Dix mois après les violences de mai 2024, le constat est sans appel. La Nouvelle-Calédonie n’attire plus : le début d’année 2025 marque un effondrement historique du tourisme, révélant l’ampleur d’une crise qui fragilise l’économie et l’image du territoire. L’Isee-NC dresse un premier bilan du premier trimestre 2025 particulièrement alarmant.
Un effondrement sans précédent depuis trente ans
Au 1er trimestre 2025, seulement 9 670 touristes ont foulé le sol calédonien. Cela représente une baisse de 16 100 visiteurs par rapport à 2024, soit une chute vertigineuse de 62 %. Hormis la parenthèse du Covid-19, jamais en trois décennies la fréquentation n’avait atteint un niveau aussi faible. L’année précédente, la Nouvelle-Calédonie signait pourtant l’un de ses meilleurs débuts de saison avec 25 770 touristes. Mais les émeutes de mai 2024 ont brisé cet élan, laissant une image de chaos qui pénalise encore le territoire.
La crise se lit dans les chiffres : la fréquentation du 1er trimestre 2025 ne représente que 38 % de celle observée un an plus tôt. Le contraste est brutal et souligne à quel point la confiance internationale n’est pas rétablie.
Une clientèle étrangère en fuite, un marché de survie métropolitain
Le détail par pays d’origine est éclairant. La clientèle japonaise s’effondre de 96,7 %, passant de 2 148 touristes à seulement 70. Les Néo-Zélandais reculent de 89,3 %, les Australiens de 78,4 %. Au total, la clientèle étrangère chute de 80 % entre 2024 et 2025, et ne représente plus que 25 % des arrivées, contre 47 % un an plus tôt.
Face à cette désertion, seuls deux marchés amortissent le choc : la métropole (4 314 visiteurs, soit 45 % du total) et Wallis-et-Futuna (1 751 visiteurs, 18 %). À eux seuls, ces flux représentent à eux seuls près des deux tiers du tourisme de séjour. Autrement dit, sans les liens familiaux et l’ancrage historique avec la France, la Nouvelle-Calédonie aurait sombré dans un isolement touristique quasi-total.
Le constat est clair : les touristes étrangers ont déserté, effrayés par l’instabilité. Les avertissements officiels des gouvernements australien et néo-zélandais déconseillant les voyages en Calédonie pèsent lourd dans la balance.

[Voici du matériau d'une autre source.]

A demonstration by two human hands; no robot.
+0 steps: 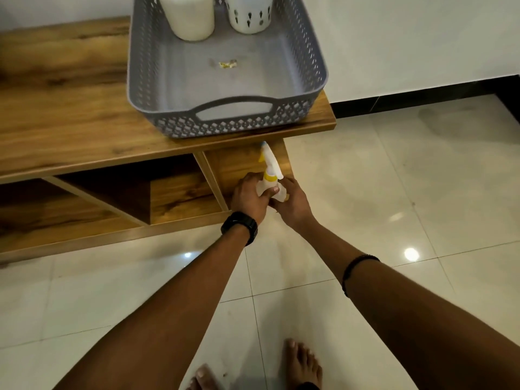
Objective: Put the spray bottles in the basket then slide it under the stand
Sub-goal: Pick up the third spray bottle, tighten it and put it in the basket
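Note:
A grey perforated basket [230, 122] stands on top of the low wooden stand [84, 130], near its right end. Two white bottles sit at the basket's far end, a plain one [191, 15] and a patterned one [249, 15]. Below the stand's right end, a white spray bottle with a yellow collar [270, 164] is held in front of the open compartment. My left hand [247, 197] and my right hand [291, 201] both grip its body, with the nozzle pointing up towards the stand's top edge.
A small yellow scrap [228, 64] lies on the basket floor. The stand has open compartments [174, 190] under its top. Glossy white floor tiles [394, 192] spread to the right, and a white wall with a black skirting [422, 97] runs behind. My bare feet [302, 364] are at the bottom.

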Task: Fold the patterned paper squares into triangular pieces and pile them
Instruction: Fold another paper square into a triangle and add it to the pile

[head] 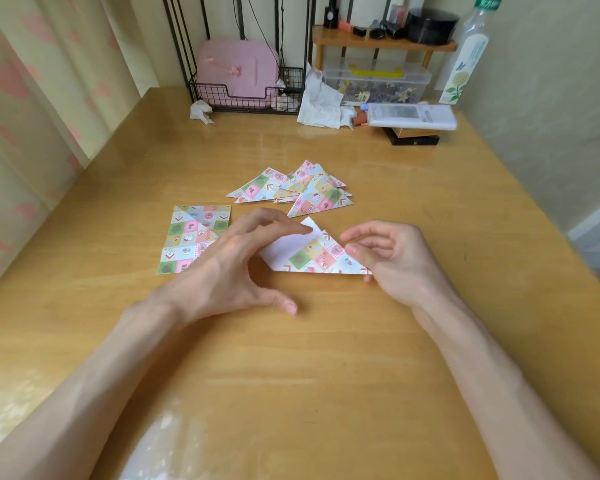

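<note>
Paper triangle (312,258) under outstretched left fingers (290,228); right fingers (362,252) curled at its corner, grip unclear.

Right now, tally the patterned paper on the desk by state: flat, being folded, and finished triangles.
Flat sheet: 1 showing; any beneath it are hidden
Piece being folded: 1
Finished triangles in the pile: at least 5; overlap hides the exact count
Total: at least 7
</note>
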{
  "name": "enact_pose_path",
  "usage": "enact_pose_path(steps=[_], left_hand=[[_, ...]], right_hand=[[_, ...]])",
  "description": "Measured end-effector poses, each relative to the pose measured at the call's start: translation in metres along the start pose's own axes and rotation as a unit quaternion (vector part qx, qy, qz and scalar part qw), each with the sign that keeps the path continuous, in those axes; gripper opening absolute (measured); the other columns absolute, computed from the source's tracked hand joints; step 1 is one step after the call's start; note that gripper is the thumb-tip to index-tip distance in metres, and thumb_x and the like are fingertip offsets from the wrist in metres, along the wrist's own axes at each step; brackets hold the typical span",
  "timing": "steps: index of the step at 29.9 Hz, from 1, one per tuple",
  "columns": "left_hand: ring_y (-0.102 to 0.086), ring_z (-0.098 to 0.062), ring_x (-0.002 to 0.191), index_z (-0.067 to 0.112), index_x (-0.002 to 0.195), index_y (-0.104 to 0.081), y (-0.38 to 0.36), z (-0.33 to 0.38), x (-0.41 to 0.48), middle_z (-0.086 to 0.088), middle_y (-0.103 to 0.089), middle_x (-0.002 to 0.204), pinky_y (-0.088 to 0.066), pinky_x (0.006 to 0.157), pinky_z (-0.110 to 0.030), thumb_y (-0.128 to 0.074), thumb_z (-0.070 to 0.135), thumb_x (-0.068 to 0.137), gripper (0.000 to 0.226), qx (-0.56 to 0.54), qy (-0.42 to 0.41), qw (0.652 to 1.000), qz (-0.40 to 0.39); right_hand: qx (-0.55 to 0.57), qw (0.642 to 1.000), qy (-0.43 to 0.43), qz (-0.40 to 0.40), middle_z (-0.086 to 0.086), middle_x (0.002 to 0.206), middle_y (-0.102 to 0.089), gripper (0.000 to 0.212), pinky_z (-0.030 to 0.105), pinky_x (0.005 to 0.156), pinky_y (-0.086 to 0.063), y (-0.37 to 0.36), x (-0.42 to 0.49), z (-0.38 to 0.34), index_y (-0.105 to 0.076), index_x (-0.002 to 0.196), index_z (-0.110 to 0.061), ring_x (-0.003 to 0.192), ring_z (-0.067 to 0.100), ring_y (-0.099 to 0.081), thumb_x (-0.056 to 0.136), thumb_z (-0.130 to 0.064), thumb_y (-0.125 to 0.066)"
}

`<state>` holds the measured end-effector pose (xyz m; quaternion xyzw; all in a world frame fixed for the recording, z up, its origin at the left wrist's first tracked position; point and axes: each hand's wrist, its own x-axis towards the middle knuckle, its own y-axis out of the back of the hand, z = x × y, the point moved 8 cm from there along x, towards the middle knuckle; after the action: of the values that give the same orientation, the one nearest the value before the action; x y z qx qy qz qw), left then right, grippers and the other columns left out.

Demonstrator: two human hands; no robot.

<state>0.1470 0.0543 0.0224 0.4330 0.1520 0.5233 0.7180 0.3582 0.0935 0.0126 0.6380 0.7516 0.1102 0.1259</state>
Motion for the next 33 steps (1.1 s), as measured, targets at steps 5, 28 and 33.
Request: enact_pose_path(steps=[5,28,33], left_hand=[[-0.058,-0.008,0.117,0.036,0.128,-0.067,0.016,0.013,-0.001,0.015,-0.057,0.125,-0.052,0.087,-0.035,-0.080,0.023,0.087,0.045,0.098,-0.054,0.989,0.092],[-0.061,-0.025,0.076,0.024,0.100,-0.077,-0.002,0.034,-0.004,0.004,-0.064,0.091,-0.051,0.058,-0.038,-0.075,0.022,0.091,0.009,0.234,-0.142,0.957,0.093],[-0.062,-0.020,0.077,0.027,0.099,-0.078,-0.006,0.037,-0.007,0.010,-0.070,0.093,-0.054,0.063,-0.037,-0.069,0.034,0.095,0.012,0.163,-0.153,0.972,0.070]], right_hand=[[0.001,0.999,-0.023,-0.032,0.002,0.089,-0.077,0.015,0.019,0.057,-0.050,0.008,0.003,0.008,-0.078,0.095,-0.019,0.073,0.005,-0.065,0.095,-0.006,-0.070],[-0.240,0.937,0.248,-0.044,-0.018,0.097,-0.066,0.010,0.023,0.094,-0.044,-0.026,-0.012,-0.025,-0.078,0.096,-0.032,0.100,0.004,-0.057,0.086,-0.035,-0.080],[-0.239,0.940,0.239,-0.038,-0.017,0.095,-0.069,0.007,0.027,0.093,-0.046,-0.024,-0.008,-0.018,-0.078,0.090,-0.030,0.098,0.005,-0.060,0.087,-0.036,-0.080]])
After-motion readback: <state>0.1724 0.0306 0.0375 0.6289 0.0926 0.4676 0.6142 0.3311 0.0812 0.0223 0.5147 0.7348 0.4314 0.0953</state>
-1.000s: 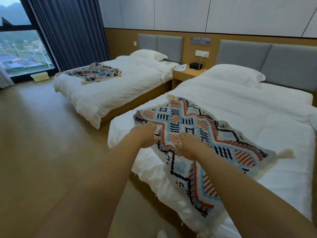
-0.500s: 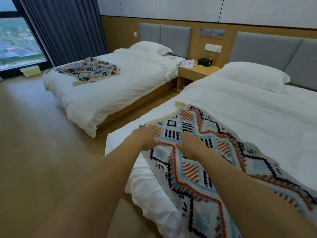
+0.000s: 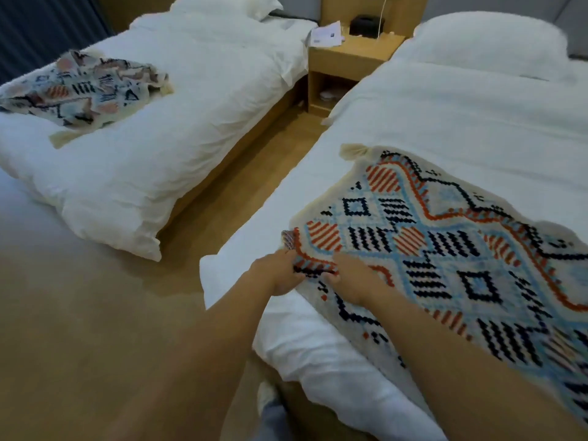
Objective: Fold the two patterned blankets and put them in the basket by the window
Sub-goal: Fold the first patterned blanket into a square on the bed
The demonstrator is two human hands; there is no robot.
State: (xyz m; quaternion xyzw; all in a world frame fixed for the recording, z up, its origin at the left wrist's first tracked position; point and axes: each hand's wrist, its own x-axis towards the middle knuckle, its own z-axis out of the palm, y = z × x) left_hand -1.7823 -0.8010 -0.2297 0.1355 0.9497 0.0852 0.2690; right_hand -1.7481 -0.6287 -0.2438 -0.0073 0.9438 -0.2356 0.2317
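Both of our hands meet at the near left corner of the blanket spread on the bed in front of us. Our left hand grips the folded-up corner, fingers curled under the cloth, and our right hand sits just beside it, fingers curled into the same edge, so a short stretch of the border is bunched up between them. This blanket lies flat across the white duvet, patterned in black, orange and pale blue diamonds, with a cream tassel at its far left corner; its right part runs out of view. A white pillow lies at the head of this bed. Across a strip of wooden floor stands the other bed, and the second blanket lies crumpled on its left end. Between the two beds, against the wall, is a wooden nightstand with a sheet of paper and a small black box on top. A dark curtain hangs at the upper left.
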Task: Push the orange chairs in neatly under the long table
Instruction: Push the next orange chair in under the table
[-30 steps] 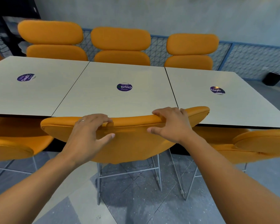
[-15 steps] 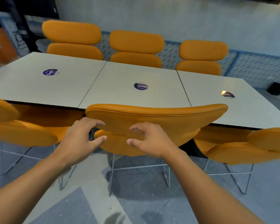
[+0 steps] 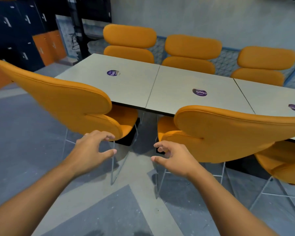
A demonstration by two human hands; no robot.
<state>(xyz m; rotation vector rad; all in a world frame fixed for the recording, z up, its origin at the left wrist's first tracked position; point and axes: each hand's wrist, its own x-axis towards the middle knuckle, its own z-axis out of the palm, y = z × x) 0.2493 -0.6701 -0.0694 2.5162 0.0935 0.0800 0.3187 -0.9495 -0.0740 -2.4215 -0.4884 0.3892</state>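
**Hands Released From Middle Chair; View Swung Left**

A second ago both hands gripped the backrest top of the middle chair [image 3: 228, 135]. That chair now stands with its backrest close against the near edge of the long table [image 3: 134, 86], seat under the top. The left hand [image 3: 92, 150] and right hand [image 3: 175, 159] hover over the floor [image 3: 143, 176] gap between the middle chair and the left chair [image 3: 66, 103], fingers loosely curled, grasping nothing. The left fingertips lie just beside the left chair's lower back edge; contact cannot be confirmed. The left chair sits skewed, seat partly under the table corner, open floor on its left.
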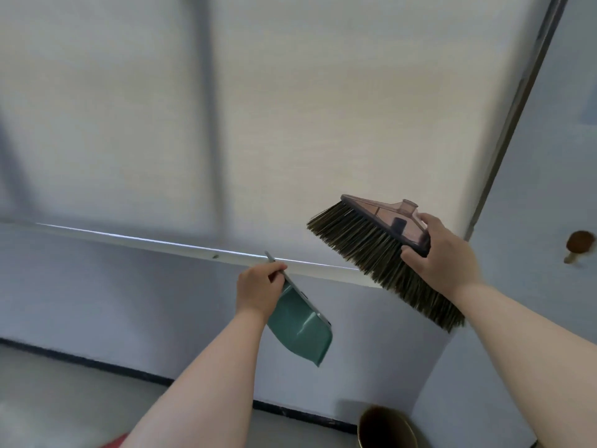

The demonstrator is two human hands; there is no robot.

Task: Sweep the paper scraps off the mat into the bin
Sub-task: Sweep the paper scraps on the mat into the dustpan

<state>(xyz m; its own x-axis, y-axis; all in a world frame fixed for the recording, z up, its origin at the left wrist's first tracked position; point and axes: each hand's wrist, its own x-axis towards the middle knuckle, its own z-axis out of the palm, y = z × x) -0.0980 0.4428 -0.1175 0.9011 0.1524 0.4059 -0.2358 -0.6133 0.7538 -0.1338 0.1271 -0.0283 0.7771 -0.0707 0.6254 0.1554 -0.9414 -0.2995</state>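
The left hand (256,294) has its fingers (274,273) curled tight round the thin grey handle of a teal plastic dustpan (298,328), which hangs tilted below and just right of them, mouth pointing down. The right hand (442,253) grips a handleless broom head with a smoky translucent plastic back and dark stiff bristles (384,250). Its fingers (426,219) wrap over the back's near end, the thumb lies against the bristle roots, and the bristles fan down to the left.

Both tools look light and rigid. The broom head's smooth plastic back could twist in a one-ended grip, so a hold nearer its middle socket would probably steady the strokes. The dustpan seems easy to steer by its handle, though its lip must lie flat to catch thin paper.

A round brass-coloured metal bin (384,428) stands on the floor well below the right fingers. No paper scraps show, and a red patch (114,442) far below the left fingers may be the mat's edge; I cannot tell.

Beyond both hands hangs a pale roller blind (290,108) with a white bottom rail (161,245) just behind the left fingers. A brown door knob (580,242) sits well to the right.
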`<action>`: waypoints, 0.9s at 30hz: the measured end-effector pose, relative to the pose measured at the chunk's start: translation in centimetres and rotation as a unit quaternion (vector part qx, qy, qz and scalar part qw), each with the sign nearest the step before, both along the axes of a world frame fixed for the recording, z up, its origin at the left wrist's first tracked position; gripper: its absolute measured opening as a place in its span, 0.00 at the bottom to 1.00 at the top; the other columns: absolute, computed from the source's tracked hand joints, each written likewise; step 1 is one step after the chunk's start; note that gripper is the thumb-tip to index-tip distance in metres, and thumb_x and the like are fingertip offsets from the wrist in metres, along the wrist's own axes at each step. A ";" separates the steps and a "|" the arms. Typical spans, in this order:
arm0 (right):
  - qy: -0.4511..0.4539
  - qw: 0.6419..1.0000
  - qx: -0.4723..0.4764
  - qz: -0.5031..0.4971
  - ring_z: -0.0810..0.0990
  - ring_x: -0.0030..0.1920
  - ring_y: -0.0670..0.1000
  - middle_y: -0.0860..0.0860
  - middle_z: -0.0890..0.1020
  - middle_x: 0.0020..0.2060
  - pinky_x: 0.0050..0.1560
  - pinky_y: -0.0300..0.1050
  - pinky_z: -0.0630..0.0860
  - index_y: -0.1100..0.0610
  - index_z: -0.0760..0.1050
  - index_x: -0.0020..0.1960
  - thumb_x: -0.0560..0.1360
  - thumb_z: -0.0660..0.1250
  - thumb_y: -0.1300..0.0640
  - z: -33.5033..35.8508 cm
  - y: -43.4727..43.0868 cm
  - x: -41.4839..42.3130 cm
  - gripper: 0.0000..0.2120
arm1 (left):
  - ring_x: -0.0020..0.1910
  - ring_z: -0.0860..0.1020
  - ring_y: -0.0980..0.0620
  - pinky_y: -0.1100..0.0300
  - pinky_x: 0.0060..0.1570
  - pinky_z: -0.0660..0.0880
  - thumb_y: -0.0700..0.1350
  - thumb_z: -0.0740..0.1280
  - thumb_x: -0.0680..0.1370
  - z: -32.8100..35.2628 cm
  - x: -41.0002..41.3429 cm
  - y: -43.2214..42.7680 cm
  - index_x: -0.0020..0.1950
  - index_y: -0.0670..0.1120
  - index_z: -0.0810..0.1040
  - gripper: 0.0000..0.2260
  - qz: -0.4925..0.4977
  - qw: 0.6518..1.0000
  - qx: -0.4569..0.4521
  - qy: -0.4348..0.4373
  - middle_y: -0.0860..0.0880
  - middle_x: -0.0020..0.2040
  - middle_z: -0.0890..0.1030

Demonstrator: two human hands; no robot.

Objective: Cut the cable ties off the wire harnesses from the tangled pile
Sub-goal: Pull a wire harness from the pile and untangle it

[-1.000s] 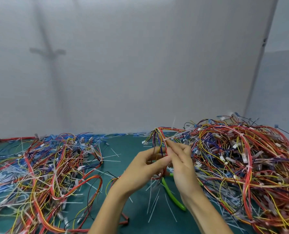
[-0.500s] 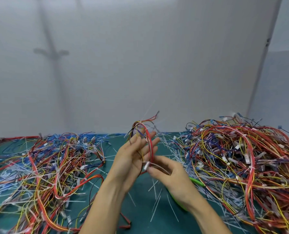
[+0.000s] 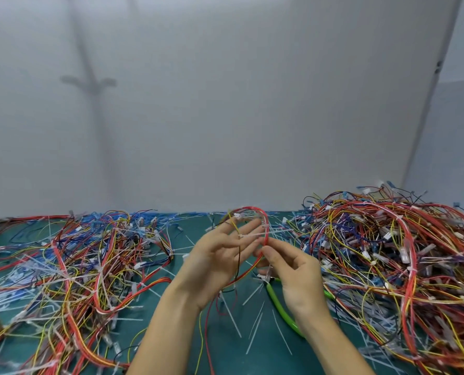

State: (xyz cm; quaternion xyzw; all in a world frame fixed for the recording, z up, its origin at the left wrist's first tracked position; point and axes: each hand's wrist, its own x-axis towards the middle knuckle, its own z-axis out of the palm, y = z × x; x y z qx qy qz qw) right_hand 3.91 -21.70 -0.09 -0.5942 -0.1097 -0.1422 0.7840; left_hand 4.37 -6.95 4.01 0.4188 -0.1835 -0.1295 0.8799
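Between the two heaps of wire, above the green surface (image 3: 266,347), the wire harness (image 3: 266,226) arches as a red loop over the tips of the left hand (image 3: 220,255), its yellow, black and red strands trailing down across the palm toward the near edge. The left fingers (image 3: 248,228) are straight and spread, palm toward the camera, holding nothing tight. A white cable tie (image 3: 248,235) sits on the harness just at these fingertips. The right hand (image 3: 295,274) pinches the red loop's right side between thumb and forefinger, its other fingers loosely curled. Green-handled cutters (image 3: 279,307) lie on the surface under this hand, among cut tie pieces (image 3: 230,318). The tangled pile (image 3: 387,253) lies right, a flatter heap (image 3: 90,266) left. Half a second ago the left fingers lay closer together against the harness and the right hand sat lower, holding a white end; the cutters have not moved.
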 end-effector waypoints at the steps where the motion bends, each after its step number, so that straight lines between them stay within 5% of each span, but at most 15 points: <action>1: 0.005 1.000 0.019 -0.013 0.83 0.36 0.45 0.49 0.87 0.38 0.35 0.39 0.81 0.55 0.83 0.49 0.74 0.68 0.68 0.0 0.0 0.0 0.10 | 0.66 0.77 0.46 0.56 0.64 0.74 0.35 0.66 0.70 -0.1 0.0 -0.1 0.68 0.40 0.71 0.26 0.014 0.998 0.065 -0.019 0.42 0.67 0.77; 5: 0.000 0.998 0.045 -0.036 0.83 0.41 0.44 0.47 0.87 0.41 0.41 0.40 0.81 0.51 0.86 0.42 0.68 0.72 0.59 0.1 -0.1 0.3 0.06 | 0.62 0.79 0.53 0.61 0.60 0.75 0.40 0.71 0.76 -1.4 -0.2 -0.5 0.64 0.46 0.78 0.16 0.045 0.930 0.351 -0.099 0.50 0.61 0.82; 9: -0.011 0.999 -0.029 -0.044 0.82 0.54 0.41 0.42 0.85 0.49 0.55 0.46 0.78 0.48 0.86 0.41 0.68 0.70 0.53 -0.2 -0.1 0.5 0.06 | 0.44 0.84 0.53 0.64 0.48 0.79 0.35 0.67 0.78 -2.1 -0.2 -1.1 0.55 0.37 0.81 0.07 0.058 0.906 0.414 -0.063 0.41 0.50 0.85; 14: 0.023 0.993 -0.111 -0.009 0.79 0.56 0.38 0.48 0.77 0.61 0.49 0.29 0.75 0.45 0.73 0.65 0.72 0.64 0.43 -0.2 -0.3 0.3 0.21 | 0.44 0.85 0.53 0.64 0.39 0.80 0.38 0.62 0.81 -1.5 0.3 -1.3 0.53 0.41 0.81 0.07 0.151 0.954 0.258 0.003 0.45 0.49 0.86; 19: 0.135 0.961 -0.156 0.187 0.85 0.47 0.49 0.50 0.82 0.57 0.48 0.46 0.80 0.50 0.62 0.70 0.61 0.74 0.45 0.0 0.5 -0.8 0.41 | 0.47 0.85 0.52 0.61 0.44 0.82 0.38 0.60 0.80 -0.8 0.7 -0.9 0.56 0.41 0.79 0.10 0.165 0.982 -0.022 0.084 0.46 0.51 0.86; 25: 0.106 0.964 -0.133 0.205 0.83 0.33 0.50 0.53 0.85 0.34 0.32 0.40 0.79 0.61 0.77 0.51 0.78 0.67 0.63 -0.3 1.2 -1.3 0.03 | 0.55 0.83 0.50 0.54 0.52 0.80 0.47 0.60 0.77 -0.1 1.0 -0.9 0.64 0.43 0.75 0.17 0.152 0.980 -0.095 0.083 0.45 0.59 0.83; 27: 0.101 0.978 -0.100 0.149 0.80 0.29 0.50 0.52 0.82 0.31 0.25 0.39 0.75 0.62 0.79 0.47 0.78 0.65 0.63 -0.3 1.1 -1.0 0.04 | 0.57 0.82 0.49 0.56 0.47 0.81 0.51 0.62 0.76 0.0 0.8 -0.8 0.65 0.42 0.73 0.21 0.148 0.986 -0.019 0.075 0.43 0.61 0.81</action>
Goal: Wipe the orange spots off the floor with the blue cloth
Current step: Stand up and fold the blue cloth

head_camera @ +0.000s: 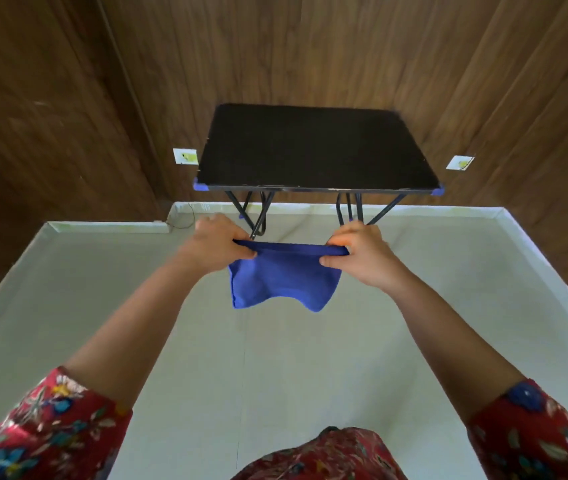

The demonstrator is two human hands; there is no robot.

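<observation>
The blue cloth (284,280) hangs in the air in front of me, stretched by its top edge between both hands. My left hand (218,245) pinches the cloth's left top corner. My right hand (362,252) pinches the right top corner. Its lower edge droops loosely above the pale grey floor (275,368). A small orange patch (339,241) shows just behind my right hand's fingers; whether it lies on the floor I cannot tell. No other orange spots are visible on the floor.
A black folding table (317,150) with blue corner caps stands ahead against the wood-panelled wall (67,116). Its thin metal legs (258,216) come down just behind my hands. White skirting (549,268) borders the floor. Two white wall sockets (184,156) flank the table.
</observation>
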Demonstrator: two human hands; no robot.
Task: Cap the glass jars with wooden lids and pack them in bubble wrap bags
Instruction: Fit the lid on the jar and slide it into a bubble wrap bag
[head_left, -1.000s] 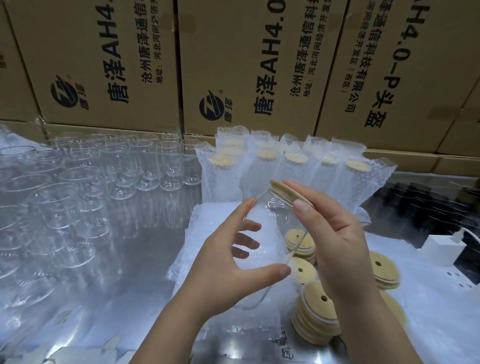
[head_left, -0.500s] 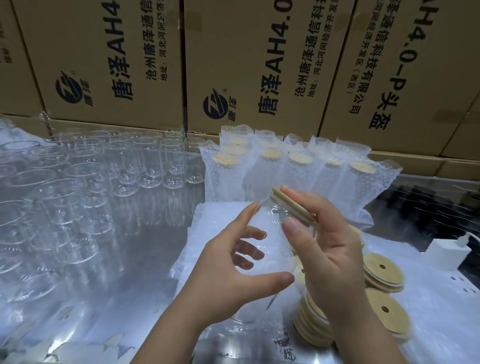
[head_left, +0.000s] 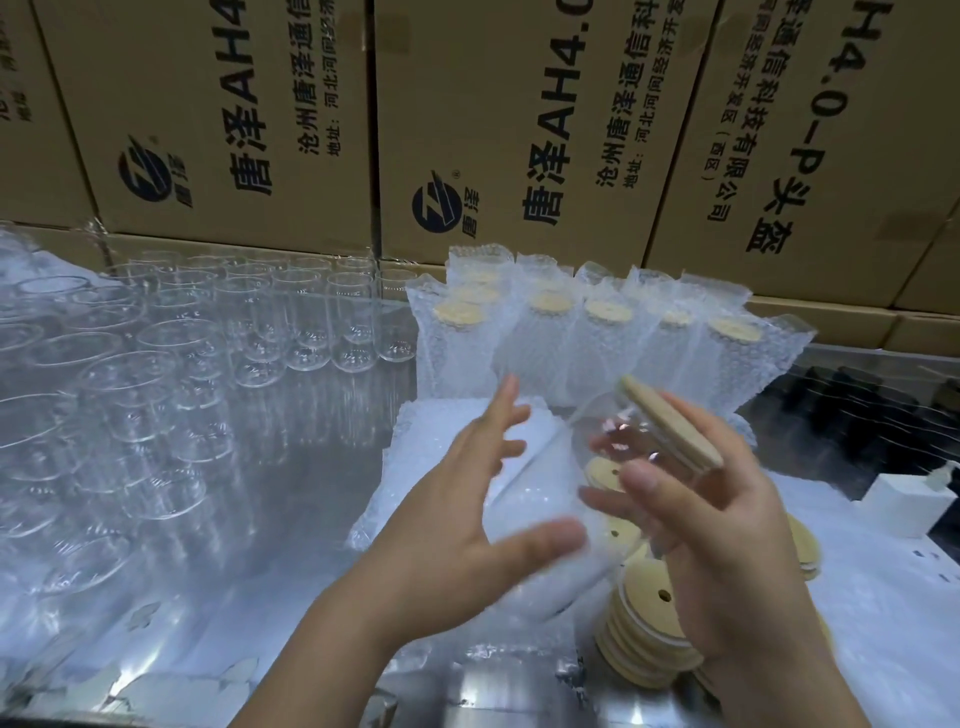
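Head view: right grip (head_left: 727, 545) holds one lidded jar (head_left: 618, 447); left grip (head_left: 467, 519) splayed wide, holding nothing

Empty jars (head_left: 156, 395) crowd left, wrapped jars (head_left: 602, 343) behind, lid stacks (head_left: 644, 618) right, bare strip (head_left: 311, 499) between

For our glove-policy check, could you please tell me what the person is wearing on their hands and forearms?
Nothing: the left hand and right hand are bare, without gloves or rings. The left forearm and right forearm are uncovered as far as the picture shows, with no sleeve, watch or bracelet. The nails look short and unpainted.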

Croisières : une reprise timide mais fragile
Le secteur des croisières résiste un peu mieux, mais reste loin de son dynamisme passé. Après une interruption totale pendant six mois à la suite des exactions de mai 2024, l’activité n’a repris qu’en toute fin d’année. Au 1er trimestre 2025, 34 paquebots ont accosté, soit 7 de moins qu’en 2024. Ils ont transporté 102 970 croisiéristes, un recul de 15 % par rapport à l’an dernier.
Seule Lifou maintient son attractivité, avec 18 navires accueillis et 43 400 passagers. Mais là encore, la tendance reste fragile. Contrairement aux touristes aériens, les croisiéristes ne s’attardent pas et dépensent moins sur place. La croisière ne compense donc pas la débâcle du tourisme de séjour.
Au-delà des chiffres, c’est l’économie calédonienne qui encaisse le choc. Le tourisme, déjà modeste comparé aux grands pôles régionaux comme Fidji ou Tahiti, voit son poids réduit à peau de chagrin. Les hôtels, restaurants et prestataires d’activités sont les premières victimes. La confiance des investisseurs est entamée.
Cette situation met en lumière un enjeu politique majeur : la sécurité et la stabilité sont les conditions premières de l’attractivité. Les violences de 2024 ont laissé une cicatrice profonde, rappelant qu’aucune destination touristique ne prospère sans ordre rétabli et autorité respectée.
Si la Nouvelle-Calédonie veut retrouver sa place dans le Pacifique, elle doit miser sur ses atouts naturels et son lien indéfectible avec la France. Cela passe par la restauration de la sécurité, la promotion d’une image positive et le rejet de la victimisation permanente. Sans une ligne claire, l’archipel restera marginalisé, condamné à voir ses plages désertées et son économie fragilisée.